> **What you will do**:
Lines to return, exactly: from the line with "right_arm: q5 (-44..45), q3" to the line with "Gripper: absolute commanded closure" in the entries below, both included.

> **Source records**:
=======

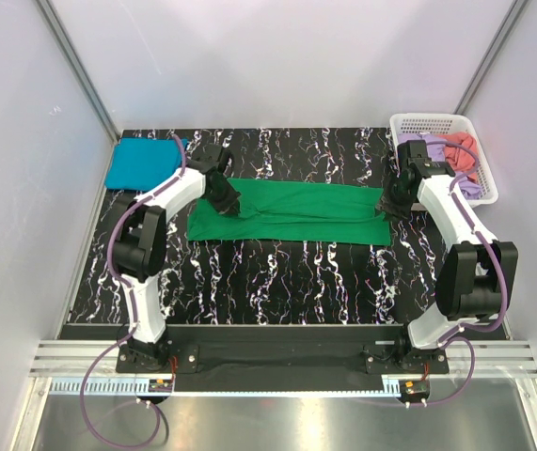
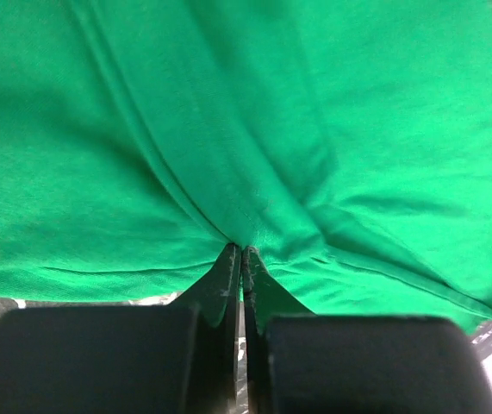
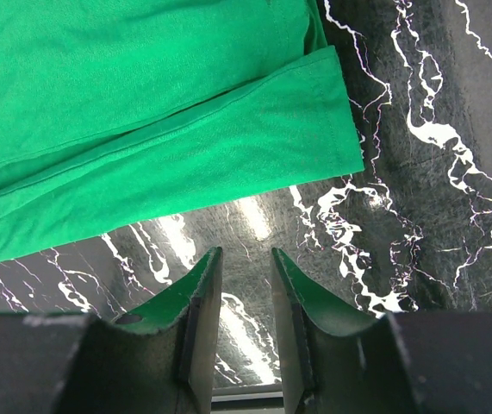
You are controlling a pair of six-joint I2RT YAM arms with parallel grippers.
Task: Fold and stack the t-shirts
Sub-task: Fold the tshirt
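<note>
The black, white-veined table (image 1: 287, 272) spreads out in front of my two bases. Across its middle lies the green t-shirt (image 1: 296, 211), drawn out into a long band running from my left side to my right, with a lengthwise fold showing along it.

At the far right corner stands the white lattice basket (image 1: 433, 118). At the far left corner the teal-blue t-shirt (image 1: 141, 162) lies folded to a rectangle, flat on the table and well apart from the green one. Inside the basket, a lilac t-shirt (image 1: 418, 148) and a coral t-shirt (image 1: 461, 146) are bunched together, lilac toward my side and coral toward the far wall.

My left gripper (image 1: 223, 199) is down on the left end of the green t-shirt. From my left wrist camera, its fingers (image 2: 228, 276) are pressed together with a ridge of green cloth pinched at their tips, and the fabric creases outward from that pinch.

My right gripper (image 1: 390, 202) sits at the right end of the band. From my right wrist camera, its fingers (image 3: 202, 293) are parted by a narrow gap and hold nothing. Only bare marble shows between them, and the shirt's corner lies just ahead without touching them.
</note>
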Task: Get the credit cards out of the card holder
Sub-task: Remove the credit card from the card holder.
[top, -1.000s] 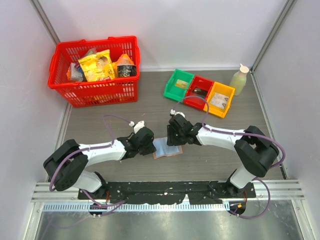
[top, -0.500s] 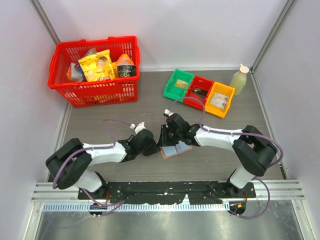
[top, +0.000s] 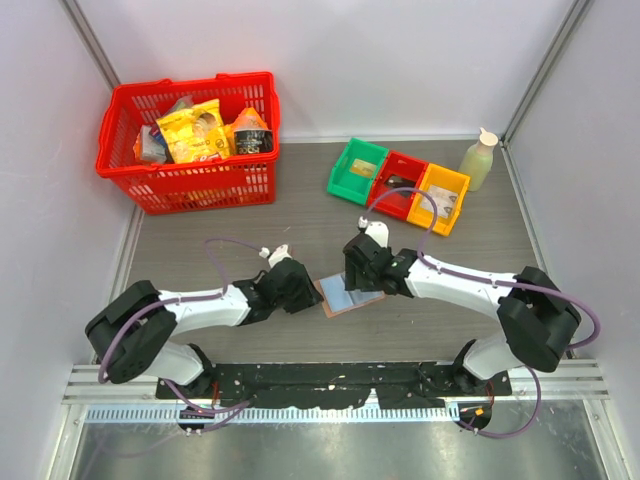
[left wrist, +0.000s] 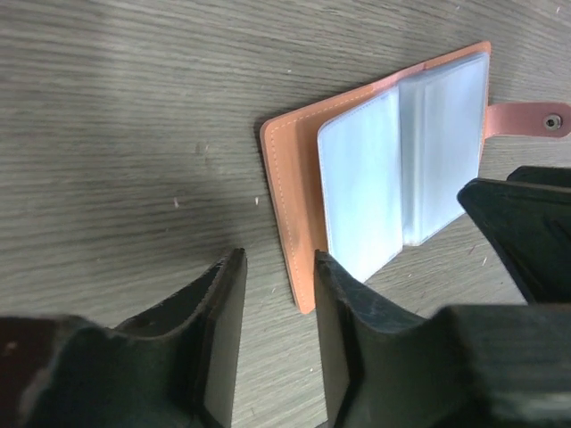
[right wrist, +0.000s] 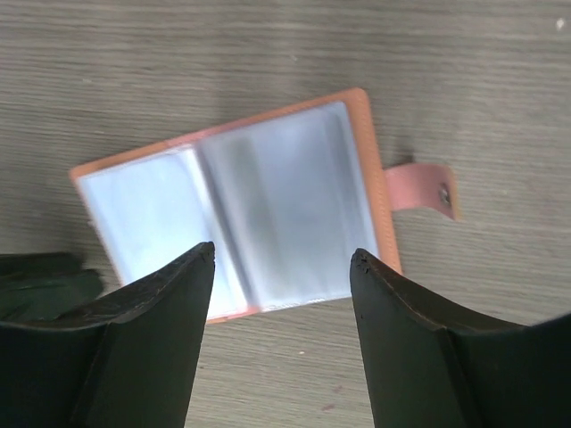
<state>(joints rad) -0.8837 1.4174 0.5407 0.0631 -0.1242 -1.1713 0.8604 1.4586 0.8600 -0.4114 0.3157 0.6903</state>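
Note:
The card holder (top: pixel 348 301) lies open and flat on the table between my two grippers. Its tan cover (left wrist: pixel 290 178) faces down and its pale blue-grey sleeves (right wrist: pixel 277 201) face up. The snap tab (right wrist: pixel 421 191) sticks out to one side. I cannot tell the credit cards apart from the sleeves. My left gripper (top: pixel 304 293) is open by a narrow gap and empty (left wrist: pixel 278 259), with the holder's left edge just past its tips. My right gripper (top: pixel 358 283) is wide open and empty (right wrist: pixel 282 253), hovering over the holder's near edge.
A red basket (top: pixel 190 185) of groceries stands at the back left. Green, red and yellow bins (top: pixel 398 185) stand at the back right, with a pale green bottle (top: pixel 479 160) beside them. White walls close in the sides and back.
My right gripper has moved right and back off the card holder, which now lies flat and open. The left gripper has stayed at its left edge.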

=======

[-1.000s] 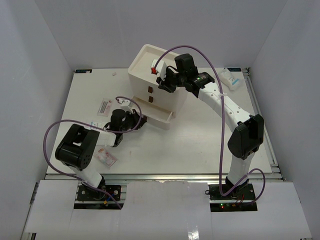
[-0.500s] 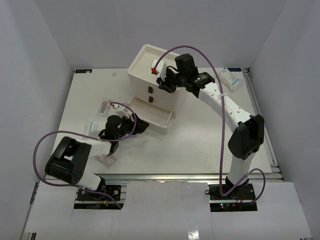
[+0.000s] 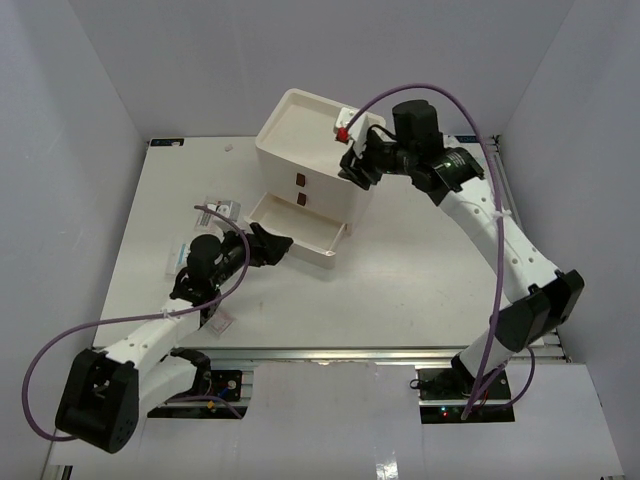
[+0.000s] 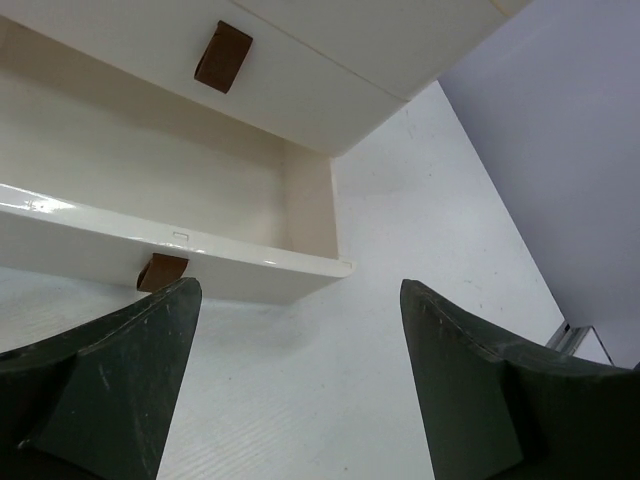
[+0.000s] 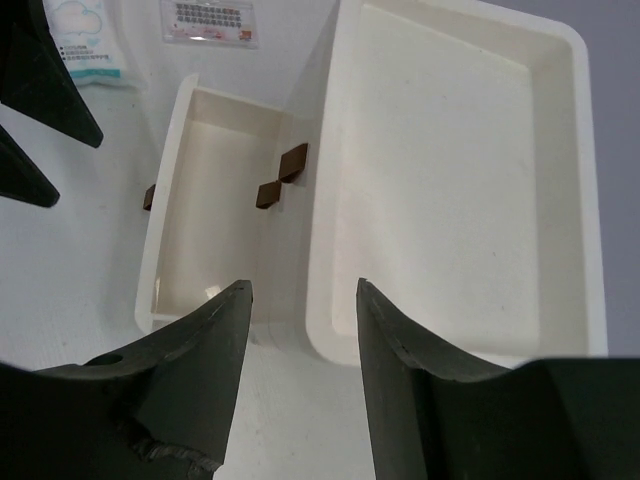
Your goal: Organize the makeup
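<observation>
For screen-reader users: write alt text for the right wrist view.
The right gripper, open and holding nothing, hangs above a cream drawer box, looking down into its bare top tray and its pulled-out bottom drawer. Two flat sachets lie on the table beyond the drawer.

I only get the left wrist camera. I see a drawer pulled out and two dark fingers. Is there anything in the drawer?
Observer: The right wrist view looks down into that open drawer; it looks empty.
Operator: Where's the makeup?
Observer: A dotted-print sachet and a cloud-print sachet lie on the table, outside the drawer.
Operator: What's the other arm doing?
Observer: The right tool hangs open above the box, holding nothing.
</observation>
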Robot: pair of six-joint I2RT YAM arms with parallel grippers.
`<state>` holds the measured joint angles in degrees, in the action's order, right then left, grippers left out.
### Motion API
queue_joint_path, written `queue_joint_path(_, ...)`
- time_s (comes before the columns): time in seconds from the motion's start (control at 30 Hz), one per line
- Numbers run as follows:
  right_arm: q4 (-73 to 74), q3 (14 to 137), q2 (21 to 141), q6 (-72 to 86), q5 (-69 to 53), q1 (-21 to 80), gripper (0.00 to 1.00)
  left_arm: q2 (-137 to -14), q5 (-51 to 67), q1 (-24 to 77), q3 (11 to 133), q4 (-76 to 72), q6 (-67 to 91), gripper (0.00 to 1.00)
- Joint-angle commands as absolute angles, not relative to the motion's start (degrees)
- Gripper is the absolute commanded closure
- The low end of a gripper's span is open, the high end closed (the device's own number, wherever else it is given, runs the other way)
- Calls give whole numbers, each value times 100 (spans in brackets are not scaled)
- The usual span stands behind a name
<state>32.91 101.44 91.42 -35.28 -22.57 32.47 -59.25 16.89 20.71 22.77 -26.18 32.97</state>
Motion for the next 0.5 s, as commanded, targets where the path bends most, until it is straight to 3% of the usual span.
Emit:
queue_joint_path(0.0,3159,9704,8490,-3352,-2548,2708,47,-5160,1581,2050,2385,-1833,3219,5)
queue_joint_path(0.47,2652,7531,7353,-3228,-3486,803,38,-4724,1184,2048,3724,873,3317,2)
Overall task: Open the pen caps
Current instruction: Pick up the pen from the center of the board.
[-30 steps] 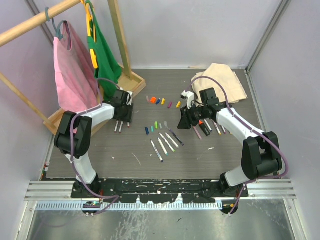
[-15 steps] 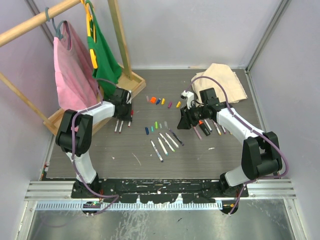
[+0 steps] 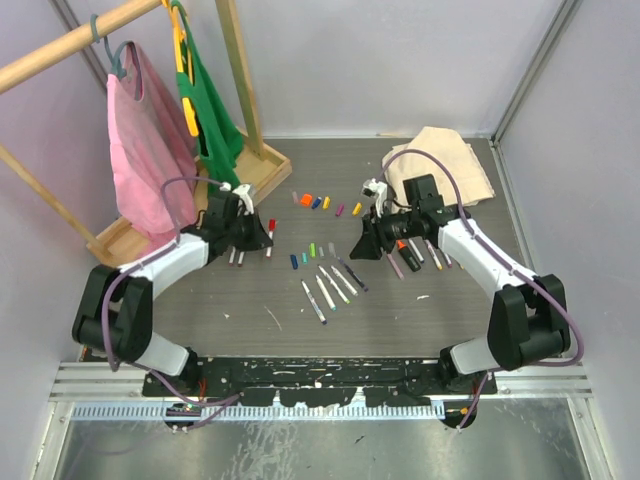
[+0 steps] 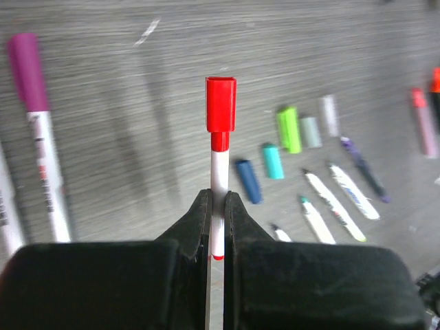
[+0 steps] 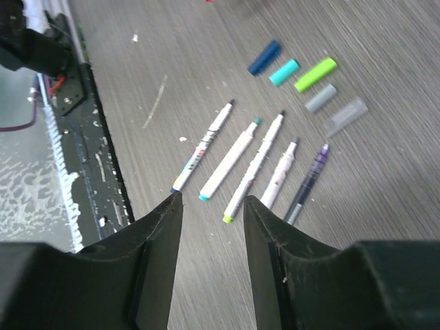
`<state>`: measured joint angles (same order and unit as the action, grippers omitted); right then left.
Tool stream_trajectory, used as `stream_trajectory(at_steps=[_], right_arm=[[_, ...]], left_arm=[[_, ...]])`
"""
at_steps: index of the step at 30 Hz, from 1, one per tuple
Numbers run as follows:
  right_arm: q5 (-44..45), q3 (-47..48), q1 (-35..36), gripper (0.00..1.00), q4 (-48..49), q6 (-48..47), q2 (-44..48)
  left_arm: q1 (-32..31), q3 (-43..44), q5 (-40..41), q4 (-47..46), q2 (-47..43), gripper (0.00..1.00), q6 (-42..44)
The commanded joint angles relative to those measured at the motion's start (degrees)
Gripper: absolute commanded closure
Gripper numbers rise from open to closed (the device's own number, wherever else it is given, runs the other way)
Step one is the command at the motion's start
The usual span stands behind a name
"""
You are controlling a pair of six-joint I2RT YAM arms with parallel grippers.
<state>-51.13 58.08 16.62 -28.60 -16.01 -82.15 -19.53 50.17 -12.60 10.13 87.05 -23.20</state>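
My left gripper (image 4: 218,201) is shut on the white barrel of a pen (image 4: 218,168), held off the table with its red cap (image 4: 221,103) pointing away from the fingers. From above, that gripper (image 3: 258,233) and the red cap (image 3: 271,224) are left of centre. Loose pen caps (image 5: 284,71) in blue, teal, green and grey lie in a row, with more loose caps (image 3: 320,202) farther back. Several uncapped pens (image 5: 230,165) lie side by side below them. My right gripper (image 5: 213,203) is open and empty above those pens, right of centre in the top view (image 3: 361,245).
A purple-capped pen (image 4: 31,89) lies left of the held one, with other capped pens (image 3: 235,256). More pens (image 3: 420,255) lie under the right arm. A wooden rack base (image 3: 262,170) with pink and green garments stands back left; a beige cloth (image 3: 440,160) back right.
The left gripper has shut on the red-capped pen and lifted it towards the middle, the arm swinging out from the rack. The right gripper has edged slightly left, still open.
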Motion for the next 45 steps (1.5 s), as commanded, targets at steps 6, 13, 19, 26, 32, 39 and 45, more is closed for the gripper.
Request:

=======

> **Reply to the exercise**:
  right_arm: q5 (-44..45), q3 (-47..48), q1 (-35..36), gripper (0.00..1.00), q4 (-48..49), q6 (-48..47), q2 (-44..48)
  left_arm: q1 (-32..31), q3 (-43..44), q5 (-40..41), q4 (-47..46), q2 (-47..43), gripper (0.00..1.00), q6 (-42..44)
The commanded joint angles relative to those measured at the motion's start (degrees)
Gripper: absolute commanded closure

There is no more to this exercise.